### [BRIEF]
Across the entries below, work out how many lines contain "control". Respond with the number and no other text.

### [EXERCISE DATA]
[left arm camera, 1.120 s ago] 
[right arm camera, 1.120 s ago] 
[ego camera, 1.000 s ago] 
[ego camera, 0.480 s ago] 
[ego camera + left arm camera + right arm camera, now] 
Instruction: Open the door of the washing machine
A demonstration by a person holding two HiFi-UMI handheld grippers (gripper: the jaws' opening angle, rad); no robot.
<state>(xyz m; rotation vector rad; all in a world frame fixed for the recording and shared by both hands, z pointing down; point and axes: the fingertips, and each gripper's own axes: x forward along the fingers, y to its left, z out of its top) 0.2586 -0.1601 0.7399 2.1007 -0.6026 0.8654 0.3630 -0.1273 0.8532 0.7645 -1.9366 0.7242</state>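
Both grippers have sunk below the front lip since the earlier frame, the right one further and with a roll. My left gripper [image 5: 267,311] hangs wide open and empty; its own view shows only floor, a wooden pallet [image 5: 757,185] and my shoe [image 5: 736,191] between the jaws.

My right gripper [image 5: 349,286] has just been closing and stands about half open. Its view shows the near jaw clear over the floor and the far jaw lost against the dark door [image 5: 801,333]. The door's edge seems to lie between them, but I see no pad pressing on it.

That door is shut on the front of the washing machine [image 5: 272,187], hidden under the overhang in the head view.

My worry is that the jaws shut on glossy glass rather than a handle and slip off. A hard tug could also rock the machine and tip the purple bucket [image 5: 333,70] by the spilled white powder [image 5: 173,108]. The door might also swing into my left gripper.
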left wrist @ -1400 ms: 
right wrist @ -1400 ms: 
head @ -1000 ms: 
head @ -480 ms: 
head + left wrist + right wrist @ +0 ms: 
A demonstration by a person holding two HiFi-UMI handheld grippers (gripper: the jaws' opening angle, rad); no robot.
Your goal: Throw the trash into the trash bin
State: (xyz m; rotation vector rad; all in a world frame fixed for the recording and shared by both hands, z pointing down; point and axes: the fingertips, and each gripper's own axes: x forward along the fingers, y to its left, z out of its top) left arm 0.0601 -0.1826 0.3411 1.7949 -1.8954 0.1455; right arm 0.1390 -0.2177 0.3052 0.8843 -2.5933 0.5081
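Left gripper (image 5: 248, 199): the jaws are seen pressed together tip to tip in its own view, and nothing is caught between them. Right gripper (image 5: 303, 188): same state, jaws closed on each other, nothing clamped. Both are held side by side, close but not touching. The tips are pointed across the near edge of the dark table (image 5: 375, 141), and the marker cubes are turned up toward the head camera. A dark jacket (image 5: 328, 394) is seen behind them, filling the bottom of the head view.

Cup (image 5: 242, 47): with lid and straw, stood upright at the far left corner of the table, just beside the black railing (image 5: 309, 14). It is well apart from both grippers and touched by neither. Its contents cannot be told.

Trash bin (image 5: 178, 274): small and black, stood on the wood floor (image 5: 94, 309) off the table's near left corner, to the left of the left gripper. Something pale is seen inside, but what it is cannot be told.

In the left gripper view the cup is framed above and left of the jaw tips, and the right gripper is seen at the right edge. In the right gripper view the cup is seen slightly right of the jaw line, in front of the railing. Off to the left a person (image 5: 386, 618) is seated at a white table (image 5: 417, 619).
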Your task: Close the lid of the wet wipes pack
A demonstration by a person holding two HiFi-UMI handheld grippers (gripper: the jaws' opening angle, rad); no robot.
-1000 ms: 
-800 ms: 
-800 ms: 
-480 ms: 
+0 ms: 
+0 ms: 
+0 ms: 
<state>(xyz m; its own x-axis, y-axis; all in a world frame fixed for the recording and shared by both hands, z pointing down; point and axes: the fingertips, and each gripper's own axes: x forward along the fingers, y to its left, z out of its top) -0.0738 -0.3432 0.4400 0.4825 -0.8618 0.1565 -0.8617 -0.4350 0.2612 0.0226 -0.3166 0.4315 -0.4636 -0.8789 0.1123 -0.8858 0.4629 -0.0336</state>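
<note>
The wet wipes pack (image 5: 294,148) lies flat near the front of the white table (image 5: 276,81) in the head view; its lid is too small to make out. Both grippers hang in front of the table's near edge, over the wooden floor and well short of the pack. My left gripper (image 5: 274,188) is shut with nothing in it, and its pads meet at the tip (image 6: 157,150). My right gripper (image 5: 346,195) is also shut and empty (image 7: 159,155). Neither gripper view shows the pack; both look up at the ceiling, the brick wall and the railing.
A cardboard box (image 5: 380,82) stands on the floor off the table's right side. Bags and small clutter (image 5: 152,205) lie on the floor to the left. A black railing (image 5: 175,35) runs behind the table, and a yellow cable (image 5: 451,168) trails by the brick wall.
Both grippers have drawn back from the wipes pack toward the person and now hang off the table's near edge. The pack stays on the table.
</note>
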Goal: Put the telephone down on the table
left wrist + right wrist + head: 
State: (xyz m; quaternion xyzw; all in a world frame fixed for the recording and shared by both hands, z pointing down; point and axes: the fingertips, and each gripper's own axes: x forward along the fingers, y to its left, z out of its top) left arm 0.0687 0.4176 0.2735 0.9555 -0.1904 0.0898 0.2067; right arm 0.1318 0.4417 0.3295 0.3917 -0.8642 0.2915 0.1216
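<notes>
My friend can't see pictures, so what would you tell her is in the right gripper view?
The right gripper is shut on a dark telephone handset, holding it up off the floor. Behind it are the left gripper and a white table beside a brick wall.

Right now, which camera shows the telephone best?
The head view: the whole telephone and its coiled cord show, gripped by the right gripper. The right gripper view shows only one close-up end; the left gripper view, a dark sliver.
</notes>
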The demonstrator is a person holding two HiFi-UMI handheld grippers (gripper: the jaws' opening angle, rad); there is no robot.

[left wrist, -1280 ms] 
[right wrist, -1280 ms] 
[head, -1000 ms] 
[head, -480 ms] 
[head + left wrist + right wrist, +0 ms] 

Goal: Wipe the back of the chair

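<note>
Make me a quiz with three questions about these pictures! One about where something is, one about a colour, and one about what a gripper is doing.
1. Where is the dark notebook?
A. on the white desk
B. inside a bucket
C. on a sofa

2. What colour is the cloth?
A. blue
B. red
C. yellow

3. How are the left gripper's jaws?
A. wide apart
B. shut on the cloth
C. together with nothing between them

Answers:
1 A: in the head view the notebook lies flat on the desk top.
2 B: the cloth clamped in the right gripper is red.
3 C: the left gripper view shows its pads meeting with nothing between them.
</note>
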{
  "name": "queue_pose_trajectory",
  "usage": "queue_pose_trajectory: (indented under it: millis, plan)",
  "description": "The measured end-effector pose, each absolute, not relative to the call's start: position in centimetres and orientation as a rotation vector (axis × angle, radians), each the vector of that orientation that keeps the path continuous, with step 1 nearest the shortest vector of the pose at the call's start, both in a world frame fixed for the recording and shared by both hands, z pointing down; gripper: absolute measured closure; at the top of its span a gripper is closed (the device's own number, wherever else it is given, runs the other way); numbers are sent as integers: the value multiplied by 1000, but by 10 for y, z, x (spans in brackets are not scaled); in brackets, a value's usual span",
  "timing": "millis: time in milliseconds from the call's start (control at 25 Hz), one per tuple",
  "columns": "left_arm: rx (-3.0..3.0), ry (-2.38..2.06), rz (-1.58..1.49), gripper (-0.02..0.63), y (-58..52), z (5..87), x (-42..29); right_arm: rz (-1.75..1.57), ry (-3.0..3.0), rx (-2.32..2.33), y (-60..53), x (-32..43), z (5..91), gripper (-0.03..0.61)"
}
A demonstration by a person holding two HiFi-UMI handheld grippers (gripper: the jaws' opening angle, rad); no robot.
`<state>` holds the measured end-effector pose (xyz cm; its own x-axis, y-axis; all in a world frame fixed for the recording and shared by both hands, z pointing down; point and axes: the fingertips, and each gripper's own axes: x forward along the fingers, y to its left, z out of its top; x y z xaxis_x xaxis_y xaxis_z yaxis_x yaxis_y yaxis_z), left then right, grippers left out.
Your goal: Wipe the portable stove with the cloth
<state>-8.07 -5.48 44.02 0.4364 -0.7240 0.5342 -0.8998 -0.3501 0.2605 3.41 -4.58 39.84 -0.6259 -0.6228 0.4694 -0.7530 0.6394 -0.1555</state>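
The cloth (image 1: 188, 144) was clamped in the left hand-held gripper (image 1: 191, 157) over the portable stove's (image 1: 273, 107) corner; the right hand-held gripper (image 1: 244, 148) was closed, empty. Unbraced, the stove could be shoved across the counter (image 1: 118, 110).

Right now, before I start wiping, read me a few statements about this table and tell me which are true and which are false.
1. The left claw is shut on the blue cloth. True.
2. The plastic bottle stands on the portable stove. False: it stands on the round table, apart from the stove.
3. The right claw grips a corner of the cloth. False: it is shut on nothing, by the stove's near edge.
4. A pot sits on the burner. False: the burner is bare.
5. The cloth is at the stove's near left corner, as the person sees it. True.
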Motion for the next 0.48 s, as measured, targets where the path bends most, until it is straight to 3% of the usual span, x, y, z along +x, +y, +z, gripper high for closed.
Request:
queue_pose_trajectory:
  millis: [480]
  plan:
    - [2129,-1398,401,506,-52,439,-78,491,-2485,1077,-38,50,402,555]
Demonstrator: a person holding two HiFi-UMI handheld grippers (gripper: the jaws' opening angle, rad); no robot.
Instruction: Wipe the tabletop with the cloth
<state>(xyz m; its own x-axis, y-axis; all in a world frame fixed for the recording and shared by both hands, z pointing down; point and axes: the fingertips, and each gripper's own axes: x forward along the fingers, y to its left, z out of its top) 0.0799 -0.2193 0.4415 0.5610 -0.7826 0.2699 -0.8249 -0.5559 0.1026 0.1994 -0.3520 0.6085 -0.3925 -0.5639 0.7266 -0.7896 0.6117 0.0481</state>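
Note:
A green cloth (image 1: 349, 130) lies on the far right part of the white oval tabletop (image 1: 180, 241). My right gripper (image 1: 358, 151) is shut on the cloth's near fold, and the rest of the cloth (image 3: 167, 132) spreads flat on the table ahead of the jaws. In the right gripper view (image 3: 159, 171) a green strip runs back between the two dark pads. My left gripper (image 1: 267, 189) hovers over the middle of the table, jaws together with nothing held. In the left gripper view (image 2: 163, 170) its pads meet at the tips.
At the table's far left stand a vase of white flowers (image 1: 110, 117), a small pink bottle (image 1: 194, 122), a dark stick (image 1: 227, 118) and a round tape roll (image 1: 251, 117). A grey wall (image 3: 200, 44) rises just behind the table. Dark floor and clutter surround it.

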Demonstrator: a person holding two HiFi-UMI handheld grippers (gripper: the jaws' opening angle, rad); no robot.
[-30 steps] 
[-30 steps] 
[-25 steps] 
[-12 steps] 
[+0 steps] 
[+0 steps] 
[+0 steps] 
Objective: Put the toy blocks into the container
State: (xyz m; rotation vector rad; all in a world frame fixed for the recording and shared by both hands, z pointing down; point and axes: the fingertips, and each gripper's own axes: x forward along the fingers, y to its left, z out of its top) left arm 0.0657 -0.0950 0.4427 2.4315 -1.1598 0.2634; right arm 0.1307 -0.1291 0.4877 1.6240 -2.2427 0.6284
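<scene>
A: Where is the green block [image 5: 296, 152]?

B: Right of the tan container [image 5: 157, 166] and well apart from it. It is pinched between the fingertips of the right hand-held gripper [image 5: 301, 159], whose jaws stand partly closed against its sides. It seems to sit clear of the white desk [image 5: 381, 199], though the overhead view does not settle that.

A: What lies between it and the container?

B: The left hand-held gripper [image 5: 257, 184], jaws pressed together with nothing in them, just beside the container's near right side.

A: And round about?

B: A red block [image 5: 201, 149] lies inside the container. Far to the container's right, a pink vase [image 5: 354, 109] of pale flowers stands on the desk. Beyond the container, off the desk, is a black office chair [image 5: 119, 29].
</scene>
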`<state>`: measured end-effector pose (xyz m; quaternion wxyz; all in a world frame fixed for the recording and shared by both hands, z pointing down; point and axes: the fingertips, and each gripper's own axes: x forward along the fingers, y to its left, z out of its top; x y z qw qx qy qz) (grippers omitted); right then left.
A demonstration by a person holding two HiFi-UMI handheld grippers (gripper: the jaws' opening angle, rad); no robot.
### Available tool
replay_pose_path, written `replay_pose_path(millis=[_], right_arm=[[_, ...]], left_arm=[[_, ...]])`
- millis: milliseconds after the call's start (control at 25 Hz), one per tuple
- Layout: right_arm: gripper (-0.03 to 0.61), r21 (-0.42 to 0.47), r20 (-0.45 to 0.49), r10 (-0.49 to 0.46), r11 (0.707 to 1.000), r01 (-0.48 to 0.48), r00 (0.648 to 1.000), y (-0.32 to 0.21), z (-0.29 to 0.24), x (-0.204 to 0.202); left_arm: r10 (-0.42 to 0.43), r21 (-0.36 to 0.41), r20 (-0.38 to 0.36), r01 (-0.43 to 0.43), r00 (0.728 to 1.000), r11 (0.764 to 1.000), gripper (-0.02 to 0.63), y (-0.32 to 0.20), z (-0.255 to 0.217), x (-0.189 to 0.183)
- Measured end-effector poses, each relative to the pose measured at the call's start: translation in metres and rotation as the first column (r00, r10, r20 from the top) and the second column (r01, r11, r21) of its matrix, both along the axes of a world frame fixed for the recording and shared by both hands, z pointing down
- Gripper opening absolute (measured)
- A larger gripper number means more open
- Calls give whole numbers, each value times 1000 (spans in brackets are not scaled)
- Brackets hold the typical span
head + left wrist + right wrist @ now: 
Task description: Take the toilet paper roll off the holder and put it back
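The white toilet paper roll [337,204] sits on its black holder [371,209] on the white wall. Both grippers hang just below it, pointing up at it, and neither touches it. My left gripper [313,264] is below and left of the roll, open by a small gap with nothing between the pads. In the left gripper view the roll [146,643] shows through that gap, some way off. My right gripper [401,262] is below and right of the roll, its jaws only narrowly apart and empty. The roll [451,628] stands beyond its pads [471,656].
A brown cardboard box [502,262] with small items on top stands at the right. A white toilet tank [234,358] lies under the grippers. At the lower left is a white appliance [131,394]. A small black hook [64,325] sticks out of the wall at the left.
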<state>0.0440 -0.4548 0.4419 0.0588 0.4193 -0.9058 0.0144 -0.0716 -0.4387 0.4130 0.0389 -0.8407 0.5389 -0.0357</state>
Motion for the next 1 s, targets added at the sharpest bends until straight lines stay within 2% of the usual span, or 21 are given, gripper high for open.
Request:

### [FINISHED TASK]
2